Configuring Content Crawlers
Implementing a successful content crawler in the portal
requires specific configuration.
To register a content crawler in the portal, you must create
the following administrative objects and portal components:
- Remote Server: The Remote Server defines the base
URL for the content crawler. Content crawlers can use a Remote Server
object or hard-coded URLs. Multiple services can share a single Remote
Server object. If you will be using a Remote Server object, you must
register it before registering any related Web Service objects.
- Web Service - Content: The Web Service object includes
basic configuration settings, including the SOAP endpoints for the
ContainerProvider and DocumentProvider, and Preference page URLs.
Multiple Content Source or Content Crawler objects can use the same
Web Service object. All remote content crawlers require an associated
Web Service object. For information on specific settings, see the
portal online help.
- Content Source - Remote: The Content Source defines
the location and access restrictions for the back-end repository.
Each Web Service - Content object has one or more associated Content
Source objects. The Content Source editor can include Service Configuration
pages created for the content crawler. Multiple Content Crawler objects
can use the same Remote Content Source, allowing you to crawl multiple
locations of the same content repository without having to repeatedly
specify all the settings. For details on specific settings, see the
portal online help. For details on Service Configuration pages, see Creating Service Configuration Pages for Content Crawlers.
- Content Crawler - Remote: Each content crawler has
an associated Content Crawler object that defines basic settings,
including destination folder and Content Type. The Content Crawler
editor can include Service Configuration pages created for the Content
Crawler. Refresh settings are also entered in the Content Crawler
editor.

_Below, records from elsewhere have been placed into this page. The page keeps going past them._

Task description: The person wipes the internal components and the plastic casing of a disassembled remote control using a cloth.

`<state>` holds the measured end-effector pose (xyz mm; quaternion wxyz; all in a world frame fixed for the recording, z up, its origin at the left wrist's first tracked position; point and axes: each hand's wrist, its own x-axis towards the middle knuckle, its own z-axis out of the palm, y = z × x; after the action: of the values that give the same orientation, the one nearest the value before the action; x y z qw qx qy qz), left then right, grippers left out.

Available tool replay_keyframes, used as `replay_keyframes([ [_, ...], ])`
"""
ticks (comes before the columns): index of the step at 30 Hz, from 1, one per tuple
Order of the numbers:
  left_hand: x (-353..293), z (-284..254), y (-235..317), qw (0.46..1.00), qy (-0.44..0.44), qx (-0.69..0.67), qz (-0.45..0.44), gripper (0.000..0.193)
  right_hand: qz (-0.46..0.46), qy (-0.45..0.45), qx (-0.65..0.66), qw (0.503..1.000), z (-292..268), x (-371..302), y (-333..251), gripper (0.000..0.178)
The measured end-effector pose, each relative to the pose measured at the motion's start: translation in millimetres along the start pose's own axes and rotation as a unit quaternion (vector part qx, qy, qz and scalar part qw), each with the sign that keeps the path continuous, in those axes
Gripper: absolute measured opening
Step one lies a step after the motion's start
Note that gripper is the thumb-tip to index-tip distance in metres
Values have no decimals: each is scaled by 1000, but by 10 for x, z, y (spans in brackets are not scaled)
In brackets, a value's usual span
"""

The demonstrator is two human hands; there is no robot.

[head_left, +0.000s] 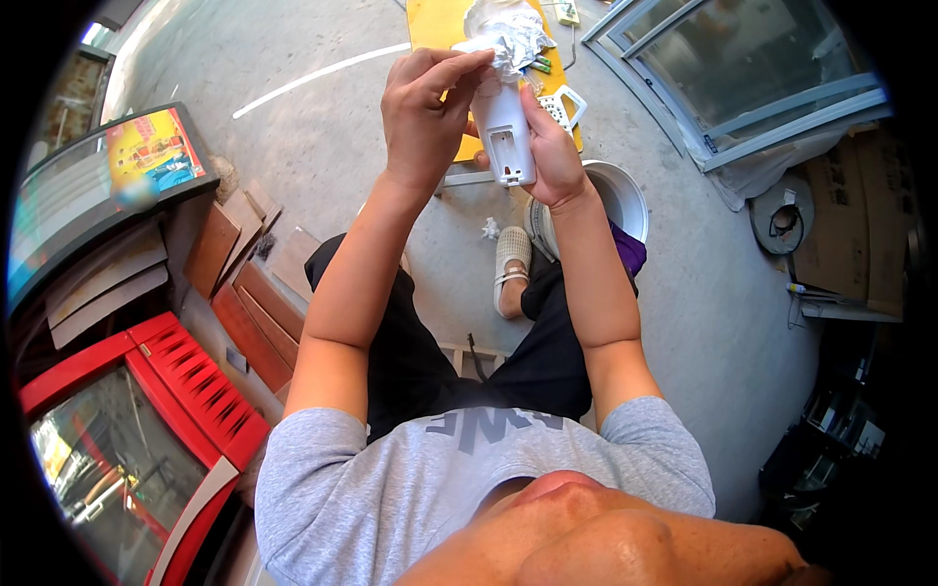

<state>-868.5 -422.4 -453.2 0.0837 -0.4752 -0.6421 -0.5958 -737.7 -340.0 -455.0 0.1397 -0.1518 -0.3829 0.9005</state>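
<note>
A white remote control (496,112) is held up in front of me, its battery compartment uncovered and no batteries visible in it. My right hand (555,156) grips it along its right side. My left hand (425,112) is at its far end, thumb and fingers pinched on a crumpled white tissue (500,61). Part of that tissue is hard to separate from the crumpled white paper (526,34) behind it. Beyond the hands, green batteries (540,64) lie on a yellow table (435,24), near a white perforated plastic piece (559,109).
A white bucket (625,190) with something purple (627,249) by it stands right of my legs. A scrap of white tissue (490,229) lies on the floor. Wooden boards (256,317) and a red-framed cabinet (191,391) are at left; a glazed frame (752,68) and cardboard (840,215) at right.
</note>
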Motion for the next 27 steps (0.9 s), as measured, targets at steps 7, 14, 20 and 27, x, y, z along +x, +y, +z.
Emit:
replay_keyframes([
  [7, -75, 120, 147, 994, -82, -63, 44, 31, -41, 28, -53, 997, -190, 41, 3, 68],
  [14, -141, 179, 246, 990, -115, 17, 78, 27, -92, 99, -147, 980, -174, -4, -40, 89],
  [20, -109, 149, 225, 987, -153, -25, 45, 25, -95, 59, -40, 993, -149, 12, -55, 88],
  [27, -47, 46, 207, 986, -151, 35, 55, 24, -71, 42, 18, 996, -174, 25, -42, 82],
])
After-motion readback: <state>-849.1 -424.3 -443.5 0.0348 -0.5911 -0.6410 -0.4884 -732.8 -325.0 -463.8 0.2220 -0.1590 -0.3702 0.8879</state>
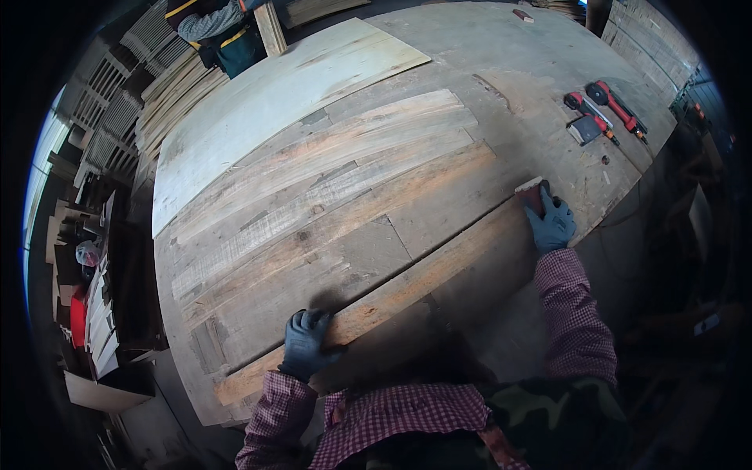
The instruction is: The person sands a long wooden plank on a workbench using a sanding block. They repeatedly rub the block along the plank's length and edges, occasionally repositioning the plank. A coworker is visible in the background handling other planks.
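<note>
A long, narrow wooden plank (439,270) lies slantwise along the near edge of the worktable, its face pale brown with orange patches. My left hand (307,345), in a blue-grey glove, grips the plank toward its left end, with fingers over the top and the thumb at the near side. At the plank's far right end, my gloved right hand (554,222) is closed on a sanding block (529,189) with a dark reddish-brown side and a pale end. The block rests at the plank's end. Part of it is hidden under my fingers.
Beyond the plank, several weathered boards (337,196) lie side by side on the worktable (501,63). A pale plywood sheet (290,98) covers the far left. Two red-and-black power tools (619,108) (589,117) lie at the right. Across the table, a person (223,35) stands by an upright plank (270,31).
</note>
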Tool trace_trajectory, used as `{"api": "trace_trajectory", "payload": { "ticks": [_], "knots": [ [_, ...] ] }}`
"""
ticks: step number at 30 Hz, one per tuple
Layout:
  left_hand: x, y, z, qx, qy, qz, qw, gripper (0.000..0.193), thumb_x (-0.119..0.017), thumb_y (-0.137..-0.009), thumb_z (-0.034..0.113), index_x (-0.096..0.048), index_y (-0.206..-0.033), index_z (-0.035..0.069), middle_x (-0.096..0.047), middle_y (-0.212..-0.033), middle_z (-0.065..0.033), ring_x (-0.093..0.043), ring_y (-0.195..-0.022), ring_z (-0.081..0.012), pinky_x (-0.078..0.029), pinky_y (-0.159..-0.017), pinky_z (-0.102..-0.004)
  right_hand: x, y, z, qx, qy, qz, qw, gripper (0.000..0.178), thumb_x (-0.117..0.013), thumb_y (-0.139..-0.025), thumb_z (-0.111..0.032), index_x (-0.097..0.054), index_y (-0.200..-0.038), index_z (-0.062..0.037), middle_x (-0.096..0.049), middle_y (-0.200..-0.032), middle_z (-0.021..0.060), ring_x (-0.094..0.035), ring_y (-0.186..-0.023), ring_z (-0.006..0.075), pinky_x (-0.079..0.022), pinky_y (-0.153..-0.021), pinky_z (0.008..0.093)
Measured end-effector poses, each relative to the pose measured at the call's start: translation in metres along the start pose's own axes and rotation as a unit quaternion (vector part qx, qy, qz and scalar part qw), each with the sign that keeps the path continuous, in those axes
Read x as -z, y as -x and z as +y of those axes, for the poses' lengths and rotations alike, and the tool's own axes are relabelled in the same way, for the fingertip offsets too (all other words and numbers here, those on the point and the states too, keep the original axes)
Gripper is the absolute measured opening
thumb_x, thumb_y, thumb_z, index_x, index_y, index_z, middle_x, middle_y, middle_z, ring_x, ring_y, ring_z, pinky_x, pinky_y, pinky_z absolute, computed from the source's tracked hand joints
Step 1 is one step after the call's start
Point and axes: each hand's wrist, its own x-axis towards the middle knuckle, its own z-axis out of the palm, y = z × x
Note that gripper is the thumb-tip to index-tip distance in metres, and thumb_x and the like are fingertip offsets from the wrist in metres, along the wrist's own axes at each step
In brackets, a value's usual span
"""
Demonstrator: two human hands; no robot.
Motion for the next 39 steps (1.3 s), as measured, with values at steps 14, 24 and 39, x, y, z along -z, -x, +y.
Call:
{"api": "trace_trajectory", "payload": {
  "ticks": [14, 24, 39],
  "knots": [
    [-0.041, 0.014, 0.007, 0.022, -0.003, 0.153, 0.988, 0.098, -0.078, -0.059, 0.054, -0.050, -0.143, 0.011, -0.050, -0.130, -0.0137, -0.044, -0.123, -0.0374, -0.032, -0.107, -0.0541, 0.020, 0.223, -0.209, 0.430, -0.211, -0.083, 0.874, 0.072, -0.065, -0.079, -0.063, -0.050, -0.140, -0.0287, -0.052, -0.123, 0.0115, -0.050, -0.109, 0.0317, -0.046, -0.086, 0.0506],
    [-0.037, 0.018, -0.002, 0.040, 0.011, 0.103, 0.994, 0.109, -0.079, -0.056, 0.056, -0.043, -0.147, 0.009, -0.049, -0.133, -0.0160, -0.044, -0.124, -0.0384, -0.033, -0.107, -0.0535, -0.007, -0.007, 0.000, 0.037, 0.095, -0.021, 0.995, 0.074, -0.058, -0.082, -0.071, -0.043, -0.146, -0.0370, -0.054, -0.129, 0.0161, -0.056, -0.112, 0.0348, -0.045, -0.094, 0.0505],
    [-0.044, 0.015, -0.002, 0.026, 0.039, 0.140, 0.989, 0.114, -0.081, -0.060, 0.048, -0.030, -0.150, 0.000, -0.037, -0.149, -0.0220, -0.035, -0.136, -0.0438, -0.029, -0.113, -0.0538, 0.030, 0.226, -0.195, 0.462, -0.185, -0.055, 0.866, 0.072, -0.065, -0.079, -0.062, -0.050, -0.142, -0.0302, -0.054, -0.125, 0.0128, -0.053, -0.106, 0.0311, -0.044, -0.089, 0.0495]
  ]
}}
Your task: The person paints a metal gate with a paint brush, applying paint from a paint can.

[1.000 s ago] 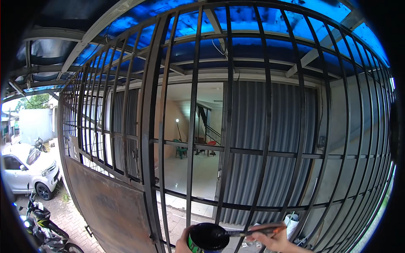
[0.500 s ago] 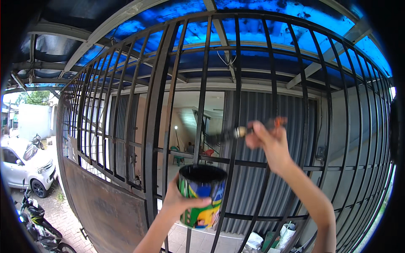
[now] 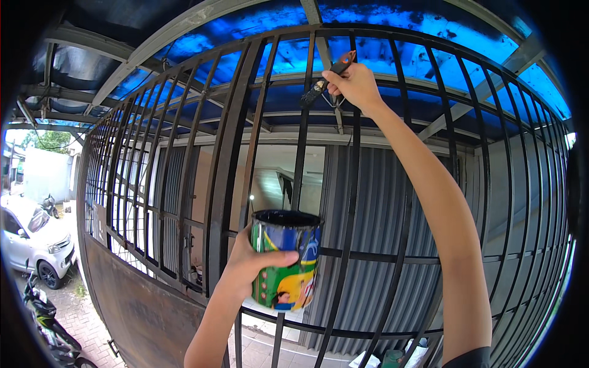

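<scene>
My left hand [image 3: 245,265] is wrapped round a paint can [image 3: 287,264] with a green, blue and yellow label. Black paint coats the can's open rim, and it stands upright in front of the gate. Up high, my right hand [image 3: 357,87] grips a paintbrush [image 3: 320,84] by its handle. The dark, paint-covered bristles point down and left at a vertical bar [image 3: 300,156] of the tall metal gate. They overlap the bar near its upper end; whether they touch it I cannot tell.
Several black bars and cross rails span the view. A rusty sheet panel [image 3: 144,306] fills the gate's lower left. Behind the bars is a grey corrugated shutter [image 3: 374,202]. A white car [image 3: 38,239] and a motorcycle [image 3: 52,331] stand at the far left. Bluish roofing lies overhead.
My right hand has risen with the paintbrush and shifted left, from mid-gate to the upper bars. The paint can in my left hand is slightly higher in view.
</scene>
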Demonstrator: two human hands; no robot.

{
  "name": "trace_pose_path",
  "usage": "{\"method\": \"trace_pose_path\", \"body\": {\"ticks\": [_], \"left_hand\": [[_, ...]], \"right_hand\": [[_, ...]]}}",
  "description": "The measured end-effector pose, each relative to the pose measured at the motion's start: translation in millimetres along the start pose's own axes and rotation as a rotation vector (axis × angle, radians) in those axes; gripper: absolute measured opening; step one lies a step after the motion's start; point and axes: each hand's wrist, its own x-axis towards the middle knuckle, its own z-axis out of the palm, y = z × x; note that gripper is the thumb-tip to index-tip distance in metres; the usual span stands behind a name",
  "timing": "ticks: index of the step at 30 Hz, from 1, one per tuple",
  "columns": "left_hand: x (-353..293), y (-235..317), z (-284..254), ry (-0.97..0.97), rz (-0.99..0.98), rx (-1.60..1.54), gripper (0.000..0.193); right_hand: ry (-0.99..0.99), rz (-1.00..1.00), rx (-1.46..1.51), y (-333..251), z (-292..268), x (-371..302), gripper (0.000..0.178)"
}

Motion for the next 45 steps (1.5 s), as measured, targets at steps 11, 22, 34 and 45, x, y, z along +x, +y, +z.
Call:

For details on specific settings, see the portal online help.
For details on Service Configuration pages, see Creating Service Configuration Pages for Content Crawlers.
- Job: To run the content crawler, you must schedule
a Job or add the Content Crawler object to an existing Job. The Content
Crawler editor allows you to set a Job. For details on configuring
Jobs, see the portal online help.
- Global Content Type Map: If you are importing a
proprietary file format, you might need to create a new Content Type.
Content Types are used to determine the type of accessor used to index
a file. You can create new Content Types, or map additional file extensions
to an existing Content Type using the Global Content Type Map. Most
standard file formats are supported for indexing by the portal. In
most cases, the same document is returned during a crawl (for indexing)
as for click-through (for display). You can also map additional file
extensions to Content Types through the Global Content Type Map. For
detailed instructions, see the portal online help or the Administrator
Guide for Oracle WebCenter Interaction.
- Global Document Property Map: To map document attributes
to portal Properties, you must update the Global Document Property
Map before running a content crawler. During a crawl, file attributes
are imported into the portal and stored as Properties. The relationship
between file attributes and portal Properties can be defined in two
places: the Content Type editor or the Global Document Property Map.
Two types of metadata are returned during a crawl.
- The crawler (aka provider) iterates over documents in a
repository and retrieves the file name, path, size, and usually nothing
else.
- During the indexing step, the file is copied to portal Search,
where the appropriate accessor executes full-text extraction
and metadata extraction. For example, a for a Microsoft Office document,
the portal uses the MS Office accessor to obtain additional properties,
such as author, title, manager, category, etc.
If there are conflicts between the two sets of metadata, the
setting in CrawlerConstants.TAG_PROPERTIES determines which is stored
in the database (for details, see Service Configuration Pages above).
Note: If any properties returned by the crawler or accessor are
not included in the Global Document Property map, they are discarded.
Mappings for the specific Content Type have precedence over mappings
in the Global Document Property Map. The Object Created property is
set by the portal and cannot be modified by code inside a Content
Crawler.
- Global ACL Sync Map: Content crawlers can import
security settings based the Global ACL Sync Map, which defines how
the Access Control List (ACL) of the source document corresponds with
Oracle WebCenter Interaction’s authentication groups. (An ACL consists
of a list of names or groups. For each name or group, there is a corresponding
list of possible permissions. The ACL returned to the portal is for
read rights only.) For detailed instructions, see the portal online
help or the Administrator Guide for Oracle WebCenter Interaction.
In most cases, the Global ACL Sync Map is automatically maintained
by Authentication Sources. The Authentication Source is the first
step in Oracle WebCenter Interaction security. To import security
settings in a crawl, the back-end repository must have
an associated Authentication Source. Content crawlers that import
security need the user and category (domain) defined by an Authentication
Source. You must configure the Authentication Source before the content
crawler is run. Many repositories use the network’s NT or LDAP security
store; if an associated Authentication Source already exists, there
is no need to create one.
Note: Two settings are required to import
security settings:
- In the Web Service - Content editor on the Advanced Settings
page, check Supports importing security with each document.
- In the Content Crawler editor on the Main Settings page,
check Import security with each document.